J’ai appris le dessin des corps humains à partir de modèle masculin et féminin aux Beaux Arts. Il y avait d’avantage de modèle féminin que masculin, mais pour un débutant c’était bien suffisant pour comprendre les proportions humaines, les expressions corporelles et la disposition des différentes parties du corps.
Au départ, les sujets d’étude étaient des sculptures romaines et autres figures taillées dans la roche.

Sculpture romaine – 1994

Tête de lion – 1994
Dessiner à partir d’un modèle vivant en 3 dimensions ou à partir d’une image (photo ou dessin) est complètement différent car chaque œil voit quelque chose de légèrement différent ce qui donne la profondeur mais génère des erreurs d’interprétation en dessin. De plus nous avons tendance à dessiner non pas ce que nous voyons mais ce que nous pensons voir. C’est la raison majeure pour les défauts dans la représentation du nez, de la bouche et des yeux dans l’image au-dessus.
En seconde année aux cours du soir des Beaux Arts, j’ai eu la chance de dessiner d’après des modèles vivants. c’est beaucoup plus difficile puisque le modèle n’est pas toujours capable de garder une pose statique pendant plus de 5 minutes. Cependant, c’est un bon exercice pour apprendre à dessiner les traits principaux sans perdre trop de temps sur les détails.

Nu féminin – 1995

Nu maculin – 1995
Pendant le changement de pose du modèle, chaque dessinateur regarde le résultat obtenu par les autres alentour et montrent leur propre dessin pour comparer et trouver le petit détail qui déséquilibre le tout : le décalage entre le torse et les hanche des la femme par exemple ou la position des mains de l’homme. En même temps, c’était une découverte intéressante des multiples approches, styles et techniques employés par les différentes personnes présentes. C’est ce qui m’a amené à utiliser les pastels et la peinture à l’huile dans les images en-dessous.

Nu au pastel – 1995

Pierrot – 1995
Les pastels à l’huile se sont révélés les mieux adaptés aux conditions : esquisse des contours et execution rapide. Dans la seconde, j’ai appliqué la peinture à l’huile comme de la gouache.

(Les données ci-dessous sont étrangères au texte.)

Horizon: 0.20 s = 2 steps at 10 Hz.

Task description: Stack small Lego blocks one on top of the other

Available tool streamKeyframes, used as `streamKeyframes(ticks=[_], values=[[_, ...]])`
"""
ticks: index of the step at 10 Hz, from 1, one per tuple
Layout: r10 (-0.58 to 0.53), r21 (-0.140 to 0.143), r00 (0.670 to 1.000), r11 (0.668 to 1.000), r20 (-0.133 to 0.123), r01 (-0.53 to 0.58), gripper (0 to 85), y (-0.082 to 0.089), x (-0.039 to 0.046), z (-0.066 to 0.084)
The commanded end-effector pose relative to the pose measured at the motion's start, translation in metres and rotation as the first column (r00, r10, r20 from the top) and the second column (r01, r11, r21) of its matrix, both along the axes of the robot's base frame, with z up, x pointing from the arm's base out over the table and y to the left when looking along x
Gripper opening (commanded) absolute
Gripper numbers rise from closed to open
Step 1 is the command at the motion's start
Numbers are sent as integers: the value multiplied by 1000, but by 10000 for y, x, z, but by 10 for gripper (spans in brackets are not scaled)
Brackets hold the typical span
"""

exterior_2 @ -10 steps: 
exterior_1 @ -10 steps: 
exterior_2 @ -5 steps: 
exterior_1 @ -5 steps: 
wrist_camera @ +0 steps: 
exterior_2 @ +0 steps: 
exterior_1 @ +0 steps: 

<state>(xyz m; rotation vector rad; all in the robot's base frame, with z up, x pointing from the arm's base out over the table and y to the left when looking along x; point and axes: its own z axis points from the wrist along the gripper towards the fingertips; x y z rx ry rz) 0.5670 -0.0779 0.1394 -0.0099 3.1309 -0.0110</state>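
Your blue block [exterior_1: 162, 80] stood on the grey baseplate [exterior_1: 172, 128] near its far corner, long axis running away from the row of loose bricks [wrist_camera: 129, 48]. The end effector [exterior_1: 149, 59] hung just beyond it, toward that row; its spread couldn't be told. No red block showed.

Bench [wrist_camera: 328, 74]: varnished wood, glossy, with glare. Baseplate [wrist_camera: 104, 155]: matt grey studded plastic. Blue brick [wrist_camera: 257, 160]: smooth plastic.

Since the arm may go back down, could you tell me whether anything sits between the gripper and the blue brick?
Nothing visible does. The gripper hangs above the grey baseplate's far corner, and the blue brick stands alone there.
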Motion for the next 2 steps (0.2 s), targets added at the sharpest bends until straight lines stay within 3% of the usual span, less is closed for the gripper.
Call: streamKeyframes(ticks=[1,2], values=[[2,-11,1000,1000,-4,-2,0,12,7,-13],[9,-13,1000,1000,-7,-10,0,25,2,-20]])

Mais ce médium n’a pas donné un bon résultat.

Matelas flottant – 1996
Pour finir, ce dessin est le dernier réalisé pendant les cours du soir des Beaux Arts. Au travers de celui-ci, j’ai essayé de représenter le modèle féminin mais surtout son esprit : lumineux et rayonnant. Pour faire un parallèle avec la peinture précédente, le premier modèle était plus interessée par son image et sa grande beauté (tout est subjectif) que la seconde. L’image qu’elle donnait était pur moi celle d’un pierrot : grimaçant et souriant, froid mais misant beaucoup sur son aspect alors que le second modèle prenait garde à tenir une pose qui soit intéressante non pour son anatomie mais pour l’exercice effectué par les dessinateurs.